WHAT EDUCATION MUST BE FOR

..... a quick review of David Orr’s ideas about the six new principles of education from
http://www.context.org/ICLIB/IC27/Orr.htm
First, all education is environmental education
If found this interesting as I came across an article by Goodman (2011) highlighting the need for a 'sustainability curriculum' in nurse education.  The focus of this paper was not about sustainable education, but about addressing the topics of sustainability and climate change in nurse education curricula.  Goodman pointed out that sustainable living is about not endangering the physical environment for future generations.  Over lunch I discussed with a colleague the fact that sustainable working is about having balance in work and living (and how we were both working over a lunch break...).  Sustainable health practices are vitally important in nursing as health care costs increase.  Sustainable practice and differentail fuinding can also been seen in the move away from hospital level care to increased support in the community and the provision of Primary Health Organizations. 
A second principle comes from the Greek concept of paideia. The goal of education is not mastery of subject matter, but of one's person.
This is not just about teaching “the curriculums” it is about learning about oneself and how one fits in the world.  This is an essential part of being a nurse.  You cannot care for others, unless you first care for yourself!
Third,  knowledge carries with it the responsibility to see that it is well used in the world.
We should use our knowledge responsibly.  Registered Nurses must act within their scope ofpractice and use their nursing knowledge appropriately. 
Fourth, we cannot say that we know something until we understand the effects of this knowledge on real people and their communities
This is very pertinent to the nursing curriculum.  Over the degree programme students spend time working with real people and in different communities.  They gain a wide range of experience from this and write about the health needs of different groups.
The fifth principle follows and is drawn from William Blake. It has to do with the importance of "minute particulars" and the power of examples over words.
Nursing uses case scenarios and real-life examples in all teaching and learning contexts.   This places learning in a meaningful context.
Finally, the way learning occurs is as important as the content of particular courses.
Learning occurs and develops over the three years of the BN degree programme and for nurses, continues in every nursing context.  Providing blended learning fits in with the Polytechnic’s institutional vision of life-long learning. 

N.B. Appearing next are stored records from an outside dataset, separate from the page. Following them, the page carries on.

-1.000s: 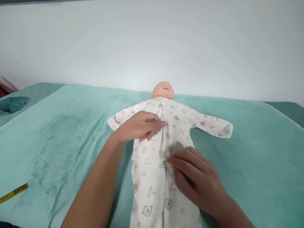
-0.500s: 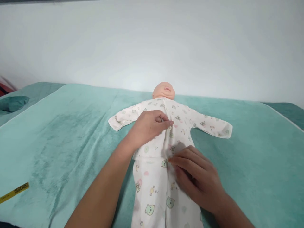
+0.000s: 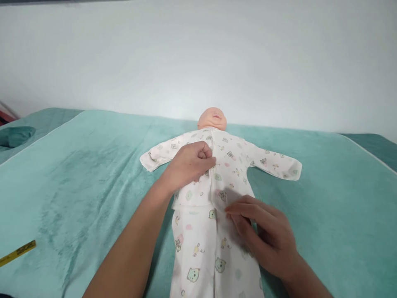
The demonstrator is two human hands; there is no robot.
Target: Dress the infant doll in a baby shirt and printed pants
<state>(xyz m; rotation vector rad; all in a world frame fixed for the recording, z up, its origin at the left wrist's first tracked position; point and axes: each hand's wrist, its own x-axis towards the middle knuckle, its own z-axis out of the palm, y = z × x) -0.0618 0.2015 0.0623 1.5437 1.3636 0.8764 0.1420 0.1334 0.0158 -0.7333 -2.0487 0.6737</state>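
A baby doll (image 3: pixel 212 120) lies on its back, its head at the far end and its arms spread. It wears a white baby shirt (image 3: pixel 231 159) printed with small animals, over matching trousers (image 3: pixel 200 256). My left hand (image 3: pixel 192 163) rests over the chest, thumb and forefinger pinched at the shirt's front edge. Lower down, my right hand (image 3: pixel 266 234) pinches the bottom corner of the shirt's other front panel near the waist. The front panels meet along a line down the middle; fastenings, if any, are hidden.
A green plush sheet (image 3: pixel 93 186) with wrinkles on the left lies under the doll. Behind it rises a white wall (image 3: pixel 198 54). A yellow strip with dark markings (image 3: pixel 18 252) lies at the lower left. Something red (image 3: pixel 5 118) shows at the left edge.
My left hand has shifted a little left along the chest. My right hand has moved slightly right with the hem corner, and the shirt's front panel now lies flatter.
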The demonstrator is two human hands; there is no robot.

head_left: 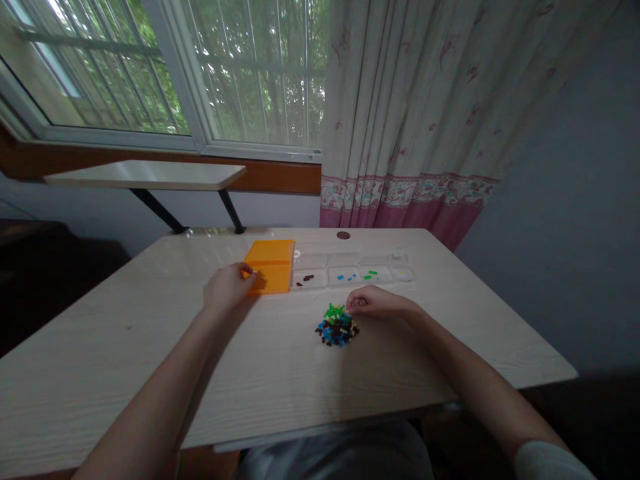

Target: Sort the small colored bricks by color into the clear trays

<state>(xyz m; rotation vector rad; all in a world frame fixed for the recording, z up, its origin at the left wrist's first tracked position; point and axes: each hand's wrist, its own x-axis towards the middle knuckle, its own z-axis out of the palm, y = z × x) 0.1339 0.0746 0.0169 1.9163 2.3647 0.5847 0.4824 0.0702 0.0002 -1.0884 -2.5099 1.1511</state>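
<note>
A heap of small plastic building bricks (337,325) in green, blue, dark brown and pale yellow lies on the table. Just beside its upper right edge is my right hand (377,302), fingers curled together; whatever they may hold is hidden. My left hand (226,285) reaches over the left edge of an orange tray (273,252), its thumb and fingers pinched. A tiny pale spot shows at those fingertips, too small to name. To the right of the orange tray, a clear compartment box (345,260) holds a few brown, blue, green and yellow bricks, sorted by colour.
The pale wooden table (250,373) has a round dark cable hole (343,235) near its back edge. A raised shelf (145,175) on black legs stands at the back left. Behind are a barred window (260,73) and a long curtain (400,113).
</note>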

Reference:  Goodman, B. (2011).  The need for a ‘sustainability curriculum’ in nurse education.  Nurse Education Today, doi: 10.10.1016/j.nedt2010.12.010.

Sustainability

·         How can you become a more sustainable practitioner?

By recycling teaching material.. I just did it!  I used previous years’ lecture presentations with full acknowledgment of the original author.  Up to now, I would have felt uncomfortable doing this as I would have felt an obligation to write my own version of the lecture material.

I also had a discussion with some students who apologized for using text book material to explain moral development theory.  The students thought that they should have used a wider range of resources to complete their assignment.  However, what they did was the best option because they were able to use material that was relevant and appropriate for their topic. 

·         What sort of learning and teaching strategies meet your philosophy of sustainability?

Using existing textbook resources – in my course I have an online learning tool comprising quizzes which I could set up.  I already use the classroom activities provided by the book. 

Cut down on photocopying and paper waste.  Maybe use electronic submission although I hate reading on screen! 

Making the student workload more manageable for them by closer coordination with other theory and clinical papers.